次は、就学前児童等に対する学習支援についてです。

現在、健康福祉常任委員会では「子どもの貧困対策の推進について」を特定テーマとして取り組んでいます。子どもの貧困は世代を越えて連鎖を呼ぶ特性があると言われており、解決へ向けては大きな壁をいくつも乗り越えなければなりません。その最初の一歩となるのは言うまでもなく教育であります。

現在、児童養護施設において児童の低学力の問題があり、学習遅滞児の割合は約30%となっています。施設で生活を送る子ども達は家庭養育に恵まれず虐待等、多くの問題も抱えており、学校教育スタート時において同年齢の学力を身に付けていない場合、追いつくのが困難な事が多く、社会に出た後も孤立と貧困の問題を抱えているのが顕著であるとのことです。

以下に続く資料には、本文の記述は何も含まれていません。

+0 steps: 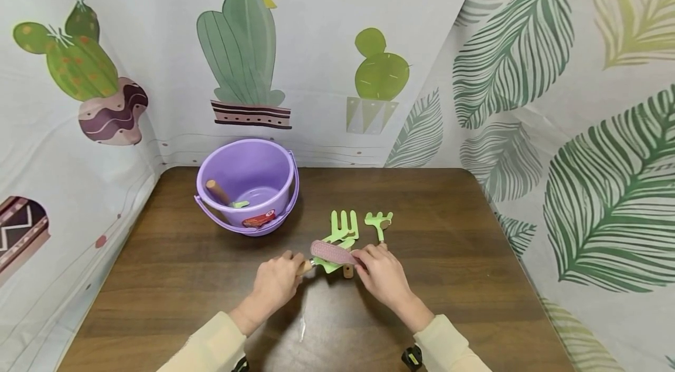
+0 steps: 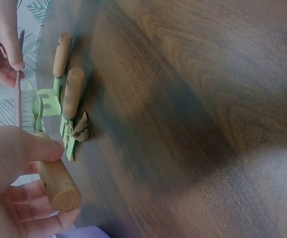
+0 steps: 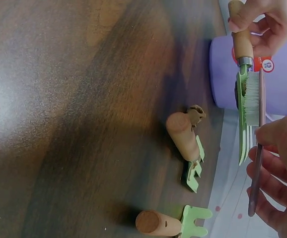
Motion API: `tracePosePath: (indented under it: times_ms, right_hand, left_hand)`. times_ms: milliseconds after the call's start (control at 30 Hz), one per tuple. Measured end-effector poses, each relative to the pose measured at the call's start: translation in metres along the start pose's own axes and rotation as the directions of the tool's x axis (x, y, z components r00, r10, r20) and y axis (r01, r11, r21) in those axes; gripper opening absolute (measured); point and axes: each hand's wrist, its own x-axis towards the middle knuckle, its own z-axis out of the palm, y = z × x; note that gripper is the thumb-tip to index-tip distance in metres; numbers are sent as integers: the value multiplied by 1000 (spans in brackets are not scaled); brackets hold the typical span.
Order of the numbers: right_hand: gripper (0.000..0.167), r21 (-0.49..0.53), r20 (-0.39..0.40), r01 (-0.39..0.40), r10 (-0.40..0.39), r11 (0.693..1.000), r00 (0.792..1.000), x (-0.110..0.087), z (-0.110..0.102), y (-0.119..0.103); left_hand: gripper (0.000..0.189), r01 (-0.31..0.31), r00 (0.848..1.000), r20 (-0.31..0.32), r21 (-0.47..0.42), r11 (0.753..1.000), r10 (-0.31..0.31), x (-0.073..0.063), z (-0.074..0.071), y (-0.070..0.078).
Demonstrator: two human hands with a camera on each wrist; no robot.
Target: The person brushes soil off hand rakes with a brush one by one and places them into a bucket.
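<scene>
My left hand (image 1: 278, 279) grips the wooden handle (image 2: 59, 186) of a small green garden tool (image 3: 242, 106). Its head is partly hidden by a pink brush (image 1: 332, 252) with pale bristles (image 2: 28, 110). Between thumb and fingers, my right hand (image 1: 382, 278) pinches the brush's narrow handle (image 3: 255, 183). The bristles face the tool's green head and meet it along one side. Beneath and beyond them lies a green fork (image 1: 344, 224) with a wooden handle. A small green rake (image 1: 378, 221) lies beyond my right hand, its handle mostly hidden in the head view.
A purple bucket (image 1: 287, 222) stands at the back left of the wooden table (image 1: 448, 255). Inside it, a wooden handle (image 1: 215, 189) leans on the wall near a green piece (image 1: 239, 204). Brown clumps (image 2: 80, 130) sit by the lying tools. Printed cloth (image 1: 327, 55) hangs behind.
</scene>
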Motion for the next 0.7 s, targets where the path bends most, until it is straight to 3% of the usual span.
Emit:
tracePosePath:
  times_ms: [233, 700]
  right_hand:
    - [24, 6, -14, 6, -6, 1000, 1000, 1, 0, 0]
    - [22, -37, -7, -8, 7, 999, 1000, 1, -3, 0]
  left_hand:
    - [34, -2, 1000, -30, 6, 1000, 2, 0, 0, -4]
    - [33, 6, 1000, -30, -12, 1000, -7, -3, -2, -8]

就学前や小学校低学年の児童の学習支援であれば、施設職員が指導する事も可能であると考えられがちですが、施設職員が幼少期の基礎学力をつけるノウハウを習得しているとは言い難く、実際には前質問でも述べた通り、職員は施設等での養育で手一杯であり、教育活動に集中できる時間がないのが現実であります。

児童養護施設で暮らす子ども達が夢を持ち、将来の大きな礎となりうるのは教育であり、その最初の一歩であるのは就学前の学習です。就学前や小学校低学年の児童に対する学習支援は子どもの貧困他、多くの問題解決の糸口になると確信できますが、当局のご見解と対応についてお伺いします。

【太田健康福祉部長からの回答】

児童養護施設に入所しております児童は、虐待や貧困により恵まれない教育環境にある方が多く、基礎学力の定着に課題がある場合には適切な教育を保障する必要があると考えております。

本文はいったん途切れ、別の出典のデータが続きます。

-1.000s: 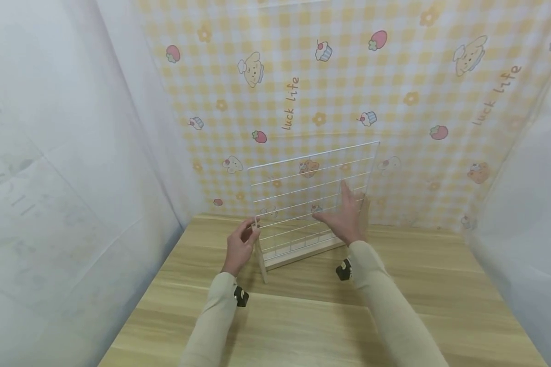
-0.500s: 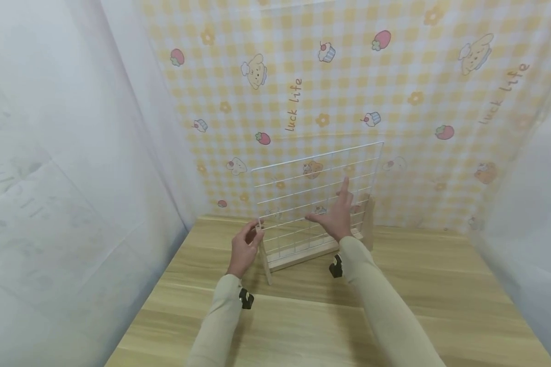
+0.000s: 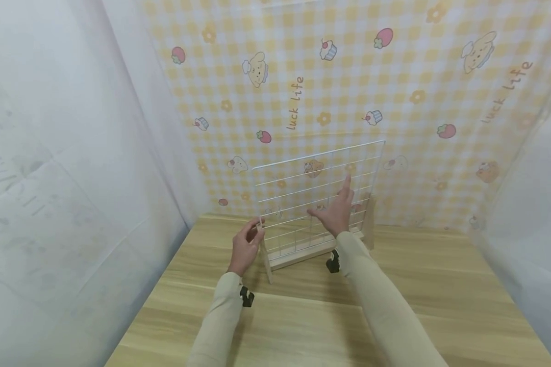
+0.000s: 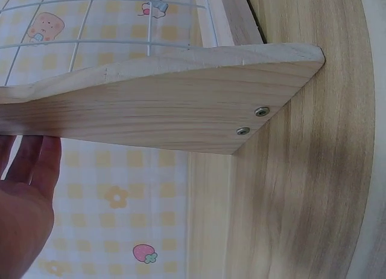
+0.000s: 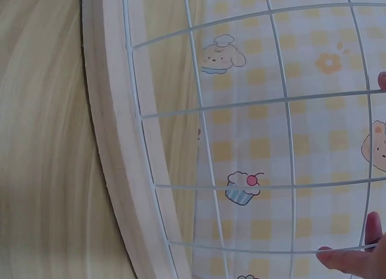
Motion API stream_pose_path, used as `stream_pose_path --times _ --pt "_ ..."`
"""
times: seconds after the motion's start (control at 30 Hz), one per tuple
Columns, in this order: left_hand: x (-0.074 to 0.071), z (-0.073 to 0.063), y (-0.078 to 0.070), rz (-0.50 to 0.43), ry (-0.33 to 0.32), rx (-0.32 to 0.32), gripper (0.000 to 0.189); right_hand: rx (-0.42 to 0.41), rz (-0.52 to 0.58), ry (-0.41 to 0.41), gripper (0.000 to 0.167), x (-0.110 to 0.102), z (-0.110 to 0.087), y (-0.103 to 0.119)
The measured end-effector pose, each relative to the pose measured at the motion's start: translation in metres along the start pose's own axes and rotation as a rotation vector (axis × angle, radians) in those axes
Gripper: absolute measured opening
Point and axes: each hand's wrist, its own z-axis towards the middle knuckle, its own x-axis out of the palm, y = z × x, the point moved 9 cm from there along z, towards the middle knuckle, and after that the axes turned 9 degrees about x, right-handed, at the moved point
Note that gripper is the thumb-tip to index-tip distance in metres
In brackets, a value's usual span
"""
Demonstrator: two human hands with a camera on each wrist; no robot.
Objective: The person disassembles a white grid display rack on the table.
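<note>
A white wire grid panel [image 3: 319, 154] stands upright in a pale wooden stand with a base bar [image 3: 300, 256] and two side pieces. My left hand [image 3: 244, 250] grips the upper part of the left side piece [image 4: 151, 110], thumb in front and fingers reaching behind. Two screw heads show low on that piece in the left wrist view. Thumb and fingers spread, my right hand [image 3: 337, 211] is at the front of the grid, its thumb tip right at a wire in the right wrist view. The right side piece [image 3: 369, 224] is beyond it.
The stand rests toward the back of a wood-grain table [image 3: 303, 326]. Behind it hangs a yellow checked cloth [image 3: 330, 92] with cartoon prints. White sheets border the left [image 3: 73, 153] and right [image 3: 532, 204]. A small black device [image 3: 246, 296] sits on the left wrist, another [image 3: 333, 261] on the right.
My right hand has shifted a little left across the grid, away from the right side piece. The left hand keeps its grip, and the view has turned slightly.
</note>
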Motion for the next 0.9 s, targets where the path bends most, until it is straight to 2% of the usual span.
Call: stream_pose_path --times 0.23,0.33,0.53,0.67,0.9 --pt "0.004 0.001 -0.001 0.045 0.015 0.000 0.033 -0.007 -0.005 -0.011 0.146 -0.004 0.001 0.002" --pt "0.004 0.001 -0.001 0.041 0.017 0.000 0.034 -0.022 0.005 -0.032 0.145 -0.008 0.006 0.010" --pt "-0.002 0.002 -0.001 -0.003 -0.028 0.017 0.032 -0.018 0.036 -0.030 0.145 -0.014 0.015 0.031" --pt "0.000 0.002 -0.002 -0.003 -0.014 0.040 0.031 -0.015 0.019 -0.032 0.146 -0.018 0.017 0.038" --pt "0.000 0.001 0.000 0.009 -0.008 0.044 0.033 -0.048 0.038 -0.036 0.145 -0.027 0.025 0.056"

この中、国では、貧困の状態にある子どもの健やかな養育環境の整備と、教育の機会均等を図りますために、本年1月に「子どもの貧困対策の推進に関する法律」を施行し、教育支援、生活支援等を総合的に推進することといたしております。

県におきましても、こうした状況を踏まえ、特に幼少期の、児童の基礎学力が定着する時期における教育が重要であるとの認識のもと、幼少期の児童に対する学習支援として、学習しやすいよう各部屋の個室化を進めますとともに、学習机やランドセル等の学用品の購入を進めてまいりました。

また、大学生による学習支援ボランティア、発達に応じた学習プログラムの導入などへの支援、パソコンの設置、参考書など学習に必要な書籍等の充実を図ってまいりました。

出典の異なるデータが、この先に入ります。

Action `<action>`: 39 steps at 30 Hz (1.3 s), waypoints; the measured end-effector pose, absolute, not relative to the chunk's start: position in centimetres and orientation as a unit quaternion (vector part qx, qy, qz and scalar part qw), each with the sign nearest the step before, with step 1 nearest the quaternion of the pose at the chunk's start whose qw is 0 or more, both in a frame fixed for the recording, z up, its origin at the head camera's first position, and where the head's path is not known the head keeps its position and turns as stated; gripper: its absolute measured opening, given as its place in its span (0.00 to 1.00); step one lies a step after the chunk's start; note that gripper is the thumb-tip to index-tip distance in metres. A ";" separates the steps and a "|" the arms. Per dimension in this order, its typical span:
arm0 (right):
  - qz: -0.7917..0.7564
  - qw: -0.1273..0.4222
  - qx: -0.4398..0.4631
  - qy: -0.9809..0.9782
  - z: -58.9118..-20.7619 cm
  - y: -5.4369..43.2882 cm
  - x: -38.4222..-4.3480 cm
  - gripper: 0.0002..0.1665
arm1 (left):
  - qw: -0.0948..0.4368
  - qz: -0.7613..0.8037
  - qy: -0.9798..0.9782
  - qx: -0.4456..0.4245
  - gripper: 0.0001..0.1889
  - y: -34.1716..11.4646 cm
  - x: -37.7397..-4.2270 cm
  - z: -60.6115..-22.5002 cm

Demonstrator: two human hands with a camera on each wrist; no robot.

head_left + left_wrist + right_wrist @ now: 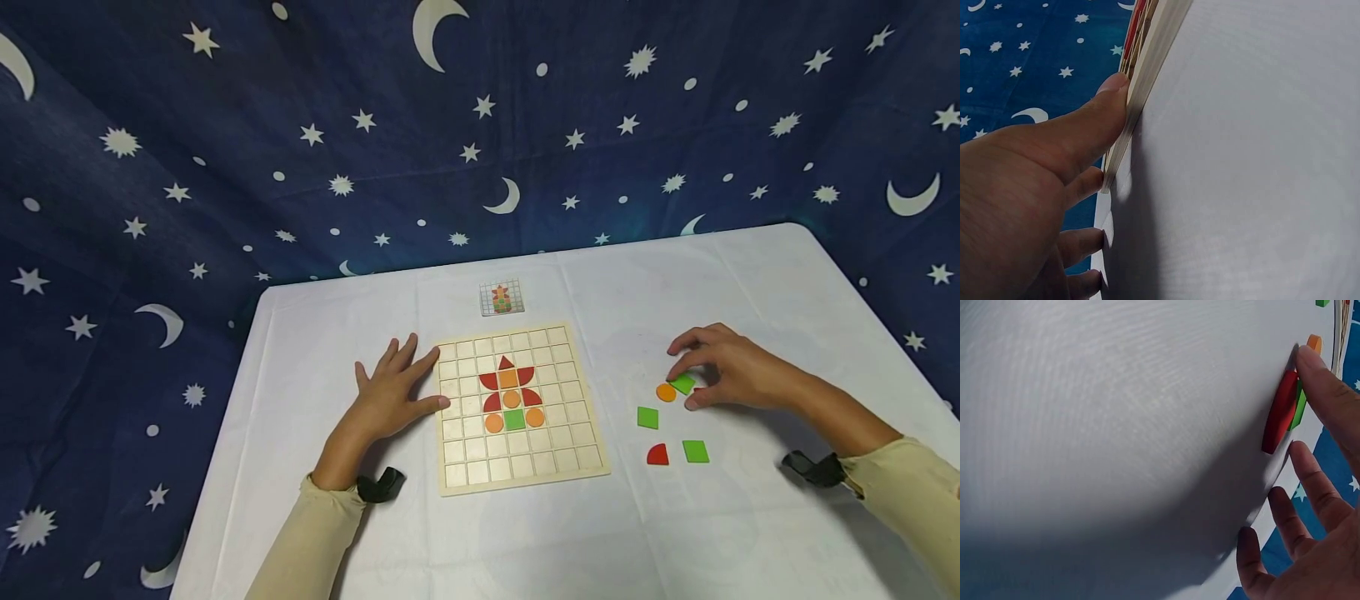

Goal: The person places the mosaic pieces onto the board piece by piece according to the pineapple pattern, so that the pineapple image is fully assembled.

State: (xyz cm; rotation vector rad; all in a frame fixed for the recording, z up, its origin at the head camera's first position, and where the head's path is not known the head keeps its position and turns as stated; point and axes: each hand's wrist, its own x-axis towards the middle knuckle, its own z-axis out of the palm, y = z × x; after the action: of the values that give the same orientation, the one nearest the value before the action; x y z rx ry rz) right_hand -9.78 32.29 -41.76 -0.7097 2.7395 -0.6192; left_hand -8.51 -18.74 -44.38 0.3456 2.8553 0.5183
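My left hand (pixel 386 400) lies spread on the cloth, index fingertip at the upper left corner of a square wooden grid board (pixel 468 475). Its thumb (pixel 1100 119) presses the board's left edge. Red, orange and green tiles form a figure on the board, with a red triangle (pixel 506 363) at its top. My right hand (pixel 731 371) is over loose tiles, its thumb and index finger apart around a green square tile (pixel 682 384). An orange round tile (pixel 666 392) lies by the fingertips. A red tile (pixel 1280 412) shows close under the thumb, partly hidden in the head view.
A small pattern card (pixel 491 308) with a matching coloured figure lies behind the board. Nearer the front are two green square tiles (pixel 648 417) and a red quarter-circle tile (pixel 657 454). A blue star-and-moon curtain (pixel 420 167) hangs behind the white-covered table (pixel 525 550).
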 end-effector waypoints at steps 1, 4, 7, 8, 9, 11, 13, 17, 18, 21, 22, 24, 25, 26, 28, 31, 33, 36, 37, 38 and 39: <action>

さらに、来年度からは、これらの取組に加え、全国に先駆け、各施設に学校教員・幼稚園教諭OB等による学習支援スタッフを配置し、基礎学力を強化するなど、一層の学習支援を行うことといたしております。

今後、国では子どもの貧困対策を推進するための大綱を策定することとしており、県ではその内容を踏まえ、学習遅滞児を含め、児童養護施設入所児童の学力や進学率の向上を目指し、児童の学習支援を積極的に進めてまいりたいと考えております。

【コメント】
思ったより良い答弁であった。

以前、高校に通っている、児童養護施設でお暮らしの生徒さんと話をする機会があり、「職員の方々に何か希望はないか、言いたいことはないか」と伺ったところ、「仕事が終わったら早く家に帰って下さい。元気な顔でまた明日来て下さい」とのことであった。本当に児童養護施設の職員の方々の仕事量は大変なものです。是非ともこれからも色々な面で支援をお願いしたい。